EDIT explanation: When you read the contents of "/proc/net/wireless", you get the following long string:
Inter-| sta-| Quality | Discarded packets | Missed | WE
face | tus | link level noise | nwid crypt frag retry misc | beacon | 22
wlan0: 0000 31. -79. -256 0 0 0 7 0 0
So you want to extract the correct values from the Quality column. This file gives you information about the connection between this system and the network. Here you have more information about it, and to explain what each Quality subcolumn means let me quote this other post:
Decibel is a logarithmic unit (1 dB = 1/10 Bel, 1 Bel = power ratio 1.259 = amplitude ratio 1.122) that describes a relative relationship between signals. See wikipedia for details and a table. Negative decibels mean the received signal is weaker then the sent signals (which of course happens naturally).
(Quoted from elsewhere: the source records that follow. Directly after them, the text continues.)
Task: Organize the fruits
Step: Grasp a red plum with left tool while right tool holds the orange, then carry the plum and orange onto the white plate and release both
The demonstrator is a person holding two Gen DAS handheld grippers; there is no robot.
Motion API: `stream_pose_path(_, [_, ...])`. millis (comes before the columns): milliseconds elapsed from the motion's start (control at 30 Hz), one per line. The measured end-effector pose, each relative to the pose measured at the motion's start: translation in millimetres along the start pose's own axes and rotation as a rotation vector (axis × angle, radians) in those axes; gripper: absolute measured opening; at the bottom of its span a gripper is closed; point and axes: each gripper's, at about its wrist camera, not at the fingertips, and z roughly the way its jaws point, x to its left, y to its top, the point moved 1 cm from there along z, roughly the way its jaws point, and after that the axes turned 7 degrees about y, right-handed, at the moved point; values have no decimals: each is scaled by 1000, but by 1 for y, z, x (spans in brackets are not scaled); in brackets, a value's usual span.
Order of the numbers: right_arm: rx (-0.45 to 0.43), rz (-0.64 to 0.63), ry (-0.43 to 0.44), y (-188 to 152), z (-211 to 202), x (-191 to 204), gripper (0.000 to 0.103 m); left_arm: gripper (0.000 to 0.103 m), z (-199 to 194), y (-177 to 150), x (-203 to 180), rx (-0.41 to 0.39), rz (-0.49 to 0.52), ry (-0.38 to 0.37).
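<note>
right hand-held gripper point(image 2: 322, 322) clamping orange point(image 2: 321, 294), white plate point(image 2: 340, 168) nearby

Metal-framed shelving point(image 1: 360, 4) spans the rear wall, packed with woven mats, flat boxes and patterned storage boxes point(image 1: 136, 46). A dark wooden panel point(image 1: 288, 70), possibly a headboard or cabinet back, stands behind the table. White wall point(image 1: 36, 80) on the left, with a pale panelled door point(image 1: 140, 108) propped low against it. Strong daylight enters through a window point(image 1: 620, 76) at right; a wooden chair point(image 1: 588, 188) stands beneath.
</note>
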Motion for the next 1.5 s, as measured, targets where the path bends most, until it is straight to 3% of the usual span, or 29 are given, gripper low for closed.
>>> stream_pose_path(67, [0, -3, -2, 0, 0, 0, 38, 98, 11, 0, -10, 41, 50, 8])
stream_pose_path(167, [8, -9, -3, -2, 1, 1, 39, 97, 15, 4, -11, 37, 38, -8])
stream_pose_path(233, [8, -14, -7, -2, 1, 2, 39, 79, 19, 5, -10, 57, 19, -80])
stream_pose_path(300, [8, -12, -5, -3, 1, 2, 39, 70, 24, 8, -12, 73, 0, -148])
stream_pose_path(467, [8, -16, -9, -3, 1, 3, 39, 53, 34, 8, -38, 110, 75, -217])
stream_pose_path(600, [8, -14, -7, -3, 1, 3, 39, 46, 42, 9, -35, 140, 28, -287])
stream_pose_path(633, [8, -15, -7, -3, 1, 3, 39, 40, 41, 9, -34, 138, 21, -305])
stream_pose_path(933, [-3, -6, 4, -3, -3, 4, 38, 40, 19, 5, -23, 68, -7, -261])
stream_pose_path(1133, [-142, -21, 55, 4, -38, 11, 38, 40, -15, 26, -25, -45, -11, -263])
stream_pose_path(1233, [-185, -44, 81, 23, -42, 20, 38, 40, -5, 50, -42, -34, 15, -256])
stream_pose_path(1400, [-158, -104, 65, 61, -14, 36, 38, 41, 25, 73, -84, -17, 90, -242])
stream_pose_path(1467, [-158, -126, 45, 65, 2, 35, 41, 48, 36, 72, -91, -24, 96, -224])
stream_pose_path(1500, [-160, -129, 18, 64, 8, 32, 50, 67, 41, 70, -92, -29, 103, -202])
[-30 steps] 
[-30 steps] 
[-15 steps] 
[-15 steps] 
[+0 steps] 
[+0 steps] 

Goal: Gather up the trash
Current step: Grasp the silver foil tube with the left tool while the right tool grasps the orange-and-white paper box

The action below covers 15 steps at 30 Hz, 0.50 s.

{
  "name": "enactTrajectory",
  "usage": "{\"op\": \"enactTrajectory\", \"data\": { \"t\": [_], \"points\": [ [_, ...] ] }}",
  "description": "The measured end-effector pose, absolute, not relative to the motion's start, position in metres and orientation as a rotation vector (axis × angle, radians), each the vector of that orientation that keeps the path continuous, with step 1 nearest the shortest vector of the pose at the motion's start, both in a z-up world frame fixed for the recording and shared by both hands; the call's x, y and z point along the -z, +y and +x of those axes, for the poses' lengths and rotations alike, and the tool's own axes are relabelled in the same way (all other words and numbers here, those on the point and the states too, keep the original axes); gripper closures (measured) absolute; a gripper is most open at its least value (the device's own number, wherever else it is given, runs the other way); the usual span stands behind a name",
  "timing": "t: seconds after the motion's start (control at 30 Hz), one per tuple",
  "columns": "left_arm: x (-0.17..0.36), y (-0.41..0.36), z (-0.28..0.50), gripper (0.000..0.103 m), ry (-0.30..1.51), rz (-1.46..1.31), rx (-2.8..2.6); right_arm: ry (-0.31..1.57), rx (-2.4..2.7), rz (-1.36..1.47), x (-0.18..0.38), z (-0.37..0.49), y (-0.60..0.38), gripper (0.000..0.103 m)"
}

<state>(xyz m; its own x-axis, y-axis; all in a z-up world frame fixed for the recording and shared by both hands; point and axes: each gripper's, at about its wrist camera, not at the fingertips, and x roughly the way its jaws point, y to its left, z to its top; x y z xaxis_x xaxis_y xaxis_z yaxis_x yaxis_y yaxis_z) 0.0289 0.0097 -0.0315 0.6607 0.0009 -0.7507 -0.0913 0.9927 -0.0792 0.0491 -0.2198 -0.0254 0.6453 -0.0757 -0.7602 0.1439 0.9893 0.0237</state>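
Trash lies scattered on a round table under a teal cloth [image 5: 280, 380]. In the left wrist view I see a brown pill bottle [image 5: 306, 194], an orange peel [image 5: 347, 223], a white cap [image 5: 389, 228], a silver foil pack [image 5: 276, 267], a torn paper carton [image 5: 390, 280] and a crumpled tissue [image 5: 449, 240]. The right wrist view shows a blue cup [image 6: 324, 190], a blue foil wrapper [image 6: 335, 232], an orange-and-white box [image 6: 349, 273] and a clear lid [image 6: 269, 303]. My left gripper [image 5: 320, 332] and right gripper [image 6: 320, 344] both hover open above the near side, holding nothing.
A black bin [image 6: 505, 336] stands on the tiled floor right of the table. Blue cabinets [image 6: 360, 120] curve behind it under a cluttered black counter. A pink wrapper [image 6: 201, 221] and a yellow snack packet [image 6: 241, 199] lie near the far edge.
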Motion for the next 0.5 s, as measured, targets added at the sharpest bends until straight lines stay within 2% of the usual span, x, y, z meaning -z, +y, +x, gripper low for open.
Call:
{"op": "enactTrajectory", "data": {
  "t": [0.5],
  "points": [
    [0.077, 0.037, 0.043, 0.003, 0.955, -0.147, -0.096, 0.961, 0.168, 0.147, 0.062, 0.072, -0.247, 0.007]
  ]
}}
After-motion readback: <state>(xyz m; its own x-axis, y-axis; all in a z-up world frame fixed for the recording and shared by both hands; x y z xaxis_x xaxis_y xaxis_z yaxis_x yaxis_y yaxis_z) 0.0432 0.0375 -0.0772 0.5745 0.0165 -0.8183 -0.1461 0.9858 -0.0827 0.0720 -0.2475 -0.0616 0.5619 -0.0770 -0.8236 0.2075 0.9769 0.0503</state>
Level means how strong the signal is when received compared to how strong it was / it was assumed to be when sent. This is a physical measurement, and in principle the same for every Wifi hardware. However, often it's not properly calibrated etc.
Link is a computed measurement for how good the signal is (i.e. how easy it is for the hardware/software to recover data from it). That's influenced by echoes, multipath propagation, the kind of encoding used, etc.; and everyone uses their own method to compute it. Often (but not always) it is computed to some value that's on the same scale as the "level" value.
From experience, for most hardware I've seen, something around -50
means the signal is ok-ish, something around -80
means it's pretty weak, but just workable. If it goes much lower, the connection becomes unreliable.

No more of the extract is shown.